POSE: ADHO MUKHA SVANASANA (downward facing dog)
MEANING: Downward facing dog! The downward dog is probably a posture that even the non yogi-est yogis have heard of and can be found in most yoga classes.
BENEFITS: There are so many benefits to the humble dog, here is a mere taster!
– Calms the brain and helps relieve stress and tension
– Energises the whole body
– Stretches the shoulders, spine, hamstrings, calves, arches, and hands
– Strengthens the arms and legs
– Improves digestion
– Relieves headache, insomnia, back pain and fatigue
– Therapeutic for high blood pressure, asthma, flat feet, sciatica, sinusitis
HOW TO DO IT:
- Now we’ll try a floor based pose. Begin on your mat on your hands and knees. Set your knees directly below your hips and your hands forward of your shoulders – you can sit back on your heels and reach your hands as far as you can to find your optimum hand position here.
- Curl your toes under and spread your fingers out on the ground to help you feel stable and grounded through your arms.
- On an exhalation raise your hips towards the sky, pushing the floor away with your hands with an aim to straighten your spine.
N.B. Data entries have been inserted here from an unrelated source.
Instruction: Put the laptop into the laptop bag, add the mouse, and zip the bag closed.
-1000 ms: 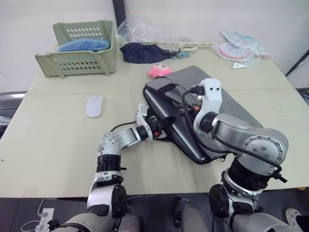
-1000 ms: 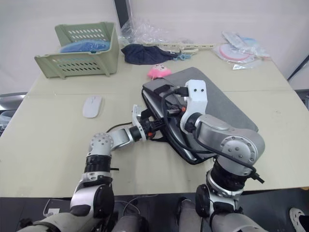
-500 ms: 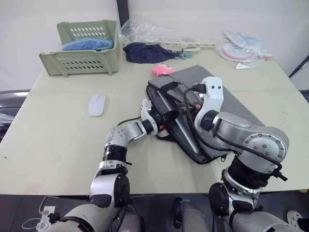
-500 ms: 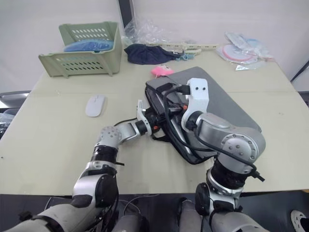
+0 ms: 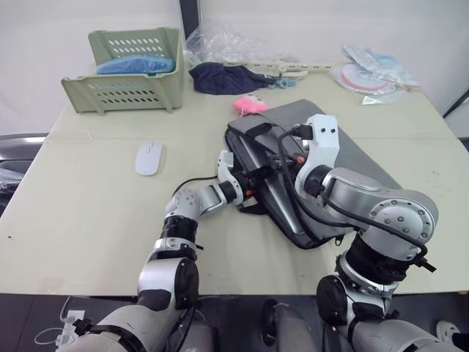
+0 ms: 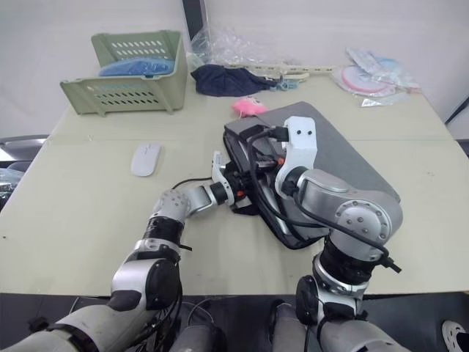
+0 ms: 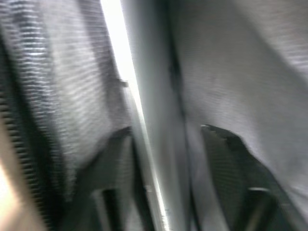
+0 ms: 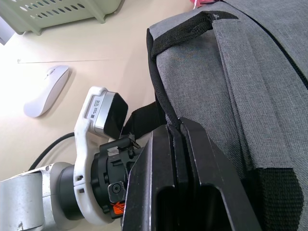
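The grey laptop bag (image 5: pixel 359 158) lies flat on the table, right of the middle. My left gripper (image 5: pixel 253 178) is at the bag's left edge; in the left wrist view its fingers (image 7: pixel 115 159) stand open among grey fabric, with a pale strip between them. I cannot tell whether that strip is the laptop, which is otherwise hidden. My right gripper (image 8: pixel 174 126) is shut on the bag's black strap handle (image 8: pixel 161 91), just above the left gripper. The white mouse (image 5: pixel 149 158) rests on the table to the left, apart from both grippers.
A green basket (image 5: pixel 128 70) holding a blue item stands at the back left. A dark cloth (image 5: pixel 220 77), a pink plush toy (image 5: pixel 250 104) and clear plastic wrap lie behind the bag. Packets (image 5: pixel 366 73) sit at the back right.
My left gripper's fingers have opened, and the left arm has pushed a little further toward the bag's edge. The right gripper keeps its hold on the handle.
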Available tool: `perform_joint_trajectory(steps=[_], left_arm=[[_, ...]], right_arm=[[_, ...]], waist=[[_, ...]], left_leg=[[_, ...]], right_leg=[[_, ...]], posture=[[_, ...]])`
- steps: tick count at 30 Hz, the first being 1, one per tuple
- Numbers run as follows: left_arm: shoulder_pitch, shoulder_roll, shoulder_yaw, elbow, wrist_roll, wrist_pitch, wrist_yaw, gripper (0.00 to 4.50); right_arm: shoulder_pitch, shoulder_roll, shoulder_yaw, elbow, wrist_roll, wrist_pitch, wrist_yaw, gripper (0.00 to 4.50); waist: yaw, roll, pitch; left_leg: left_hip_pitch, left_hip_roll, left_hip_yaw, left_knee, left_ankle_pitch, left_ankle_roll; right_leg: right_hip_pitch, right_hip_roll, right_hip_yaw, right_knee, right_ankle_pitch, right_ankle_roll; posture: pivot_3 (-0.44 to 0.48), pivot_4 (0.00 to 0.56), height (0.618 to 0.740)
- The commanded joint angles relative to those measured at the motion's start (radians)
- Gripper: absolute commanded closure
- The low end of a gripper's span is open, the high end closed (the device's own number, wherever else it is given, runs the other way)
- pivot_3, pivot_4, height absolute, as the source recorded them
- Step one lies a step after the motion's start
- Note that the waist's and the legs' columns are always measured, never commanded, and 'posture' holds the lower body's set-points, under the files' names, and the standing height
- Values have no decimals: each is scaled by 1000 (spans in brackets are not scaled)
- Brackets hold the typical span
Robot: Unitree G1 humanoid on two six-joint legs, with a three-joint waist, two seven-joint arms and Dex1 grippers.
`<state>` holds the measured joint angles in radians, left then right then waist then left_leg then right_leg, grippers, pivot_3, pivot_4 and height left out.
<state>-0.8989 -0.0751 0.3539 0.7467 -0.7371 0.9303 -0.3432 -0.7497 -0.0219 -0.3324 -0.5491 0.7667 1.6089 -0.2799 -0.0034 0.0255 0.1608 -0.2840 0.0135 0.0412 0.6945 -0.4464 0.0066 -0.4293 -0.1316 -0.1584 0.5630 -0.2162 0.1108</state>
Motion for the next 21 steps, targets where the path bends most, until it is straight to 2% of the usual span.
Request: perform_joint_trajectory(steps=[1, 6, 9, 11, 18, 21], left_arm=[[40, 27, -25, -43, 22, 62, 14, 33], [116, 79, -51, -254, 8, 176, 38, 33], [178, 154, -57, -453, -18, 272, 60, 33], [195, 183, -55, -527, -29, 308, 66, 33], [198, 243, 38, -739, -124, 442, 133, 33], [163, 309, 62, -805, -155, 453, 118, 33]], right_arm=[[-17, 3, 6, -28, 17, 5, 3, 4500], [-6, -1, 6, -30, 15, 5, 7, 4500], [5, -4, 7, -30, 16, 5, 12, 4500], [7, -5, 7, -28, 15, 5, 15, 4500], [5, -16, 9, -11, 11, 5, 29, 4500], [9, -28, 11, -7, 5, 5, 40, 4500]], waist=[[0, 0, 0], [-11, 0, 0], [-26, 0, 0], [-30, 0, 0], [-31, 0, 1], [-32, 0, 1]], left_leg=[[1, 0, 0, 0, 0, 0], [0, 0, 0, -1, 0, 0], [0, 1, 0, -2, 0, 0], [0, 1, 0, -3, 0, 0], [0, 1, -1, -3, 0, 0], [0, 1, -1, -4, 0, -1]], right_leg=[[-1, 0, -1, -1, 0, 0], [0, 0, 0, -1, 0, 0], [0, 1, 0, -1, 0, 0], [0, 1, 0, -2, 0, 0], [-4, 1, 0, -2, 0, 0], [-4, 2, 0, -2, 0, 0]], posture=[[0, 150, 740], [0, 150, 740], [0, 150, 740], [0, 150, 740], [0, 150, 740], [0, 150, 740]])
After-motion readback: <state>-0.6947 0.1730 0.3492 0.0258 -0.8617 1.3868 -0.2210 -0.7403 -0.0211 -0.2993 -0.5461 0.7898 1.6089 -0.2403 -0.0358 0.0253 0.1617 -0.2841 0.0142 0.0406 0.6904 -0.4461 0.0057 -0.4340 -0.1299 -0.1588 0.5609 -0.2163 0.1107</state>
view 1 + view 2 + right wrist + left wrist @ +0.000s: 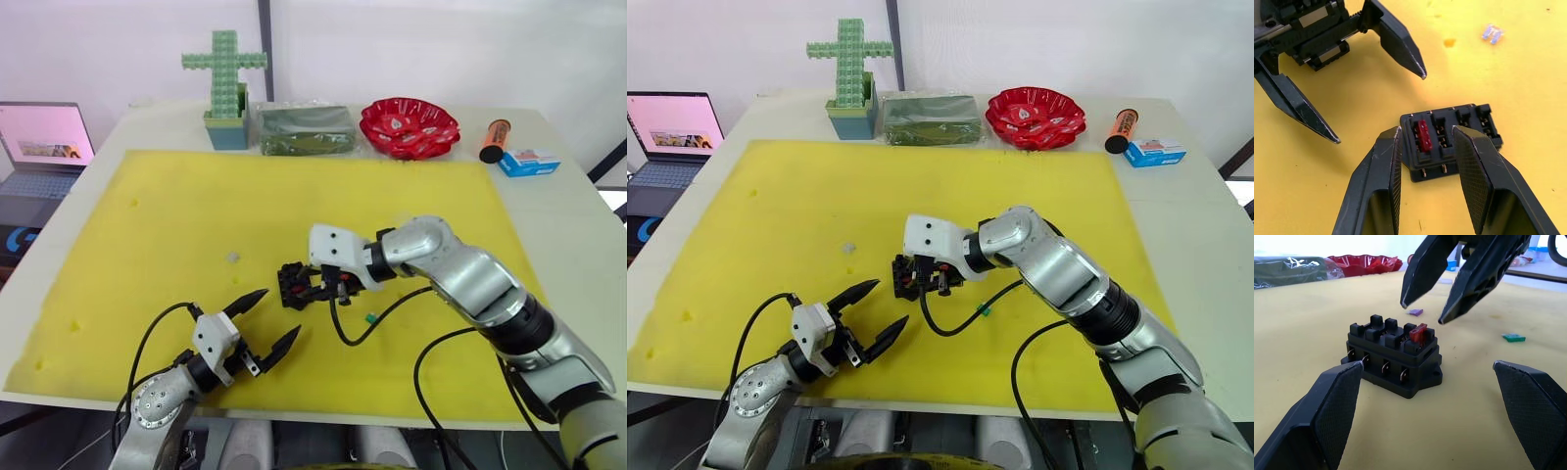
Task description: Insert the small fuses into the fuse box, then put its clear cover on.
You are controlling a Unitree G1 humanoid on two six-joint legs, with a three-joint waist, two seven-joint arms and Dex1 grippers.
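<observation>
The right arm reaches in across the front, its wrist bent down, and the right gripper [1425, 134] hangs with fingers parted. The left arm is drawn in low, and the left gripper [266, 320] points toward it, fingers spread wide.

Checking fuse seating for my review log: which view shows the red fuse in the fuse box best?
The right wrist view: it looks down on the red fuse sitting in an end slot of the fuse box, between the open right gripper fingers. The left wrist view shows it side-on. In the eye views the right gripper hides it.
</observation>
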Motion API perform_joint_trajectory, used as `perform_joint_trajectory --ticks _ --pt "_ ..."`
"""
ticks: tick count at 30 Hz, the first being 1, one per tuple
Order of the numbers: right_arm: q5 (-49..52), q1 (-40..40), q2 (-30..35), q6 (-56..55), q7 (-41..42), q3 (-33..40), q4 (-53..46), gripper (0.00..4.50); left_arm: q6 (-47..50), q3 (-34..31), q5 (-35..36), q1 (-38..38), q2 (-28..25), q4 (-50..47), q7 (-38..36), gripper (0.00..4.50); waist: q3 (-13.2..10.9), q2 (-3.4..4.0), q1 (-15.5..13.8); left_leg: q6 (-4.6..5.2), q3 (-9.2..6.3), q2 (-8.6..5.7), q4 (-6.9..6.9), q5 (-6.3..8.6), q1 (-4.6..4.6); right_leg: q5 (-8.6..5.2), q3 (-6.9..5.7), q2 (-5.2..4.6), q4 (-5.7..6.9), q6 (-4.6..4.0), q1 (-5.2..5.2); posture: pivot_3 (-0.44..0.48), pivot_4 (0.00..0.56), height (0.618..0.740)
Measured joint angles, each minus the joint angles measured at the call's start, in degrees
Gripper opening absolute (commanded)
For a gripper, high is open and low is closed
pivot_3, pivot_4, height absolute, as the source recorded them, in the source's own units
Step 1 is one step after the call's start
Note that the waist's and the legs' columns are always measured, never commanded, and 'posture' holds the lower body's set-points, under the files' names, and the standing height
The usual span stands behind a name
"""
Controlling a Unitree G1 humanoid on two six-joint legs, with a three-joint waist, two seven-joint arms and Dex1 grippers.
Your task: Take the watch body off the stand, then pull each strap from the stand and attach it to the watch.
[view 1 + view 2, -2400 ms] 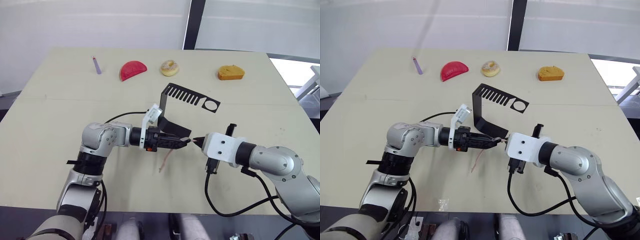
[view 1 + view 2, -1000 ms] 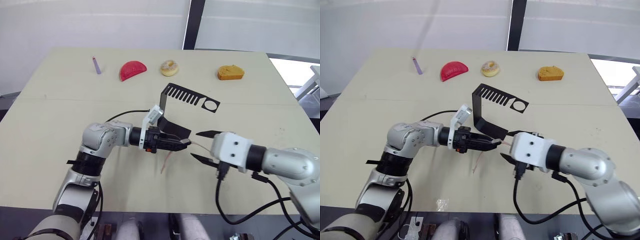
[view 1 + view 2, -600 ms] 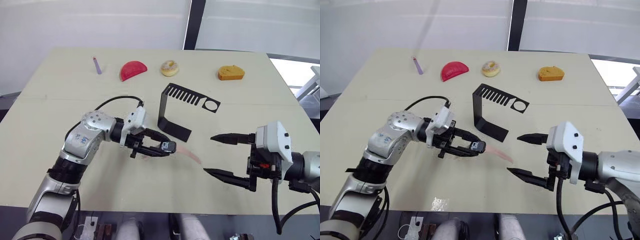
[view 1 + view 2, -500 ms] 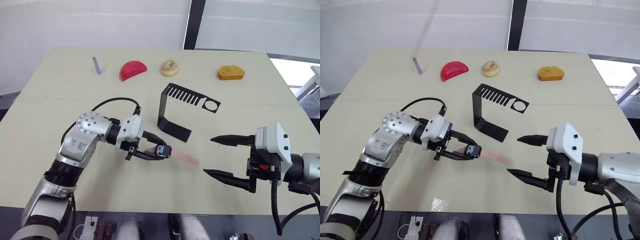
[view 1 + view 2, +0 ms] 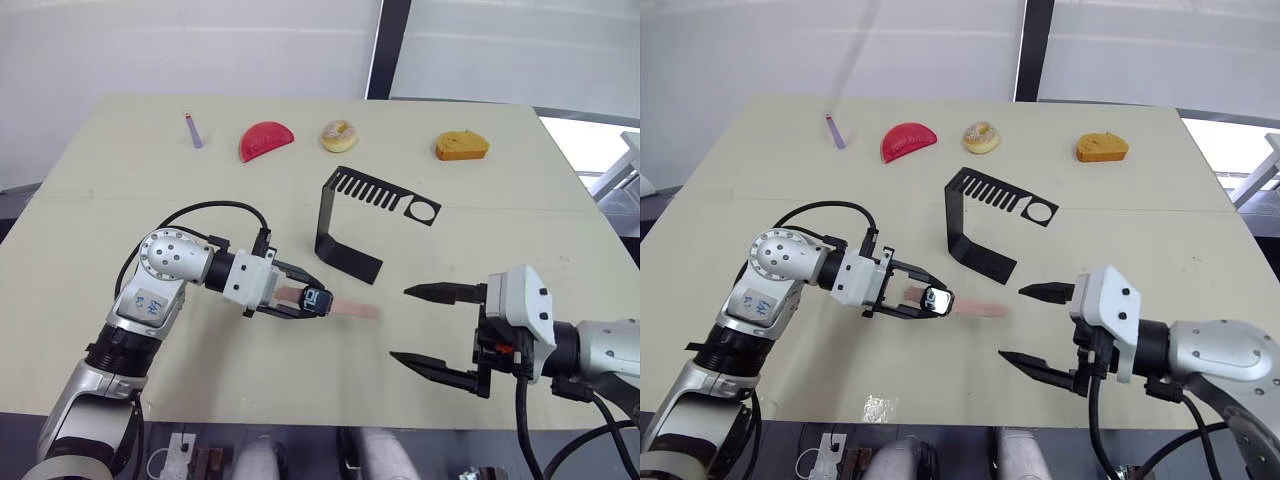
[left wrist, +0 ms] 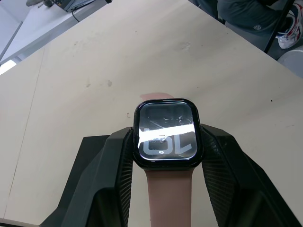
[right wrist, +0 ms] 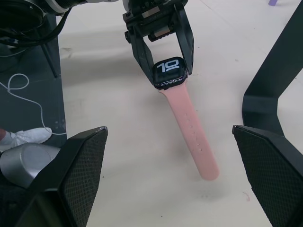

- Initially, keep your knees bent until your sitting bones are as high towards the sky as possible.
- Try and connect the whole surface area of your palms to the floor – after practice, you almost feel that the floor is rebounding and supporting you! Take care that your weight is evenly distributed between your hands and feet.
- Hold this pose or move on to begin to open the backs of your knees to straighten your legs, with your heels continuing to descend to the floor, while your hips reach upward.
- Hold for one to three minutes or longer of you can. End the position, by bending your knees into child’s pose and relax…
HELPFUL HINT: Stay with it! Downward dog is a physically demanding pose. Our backs might feel stiff, our heels are nowhere near the floor and our arms hurt, but yet there is a certain sense of calm when you let go… faintly ridiculous, but oh so powerful!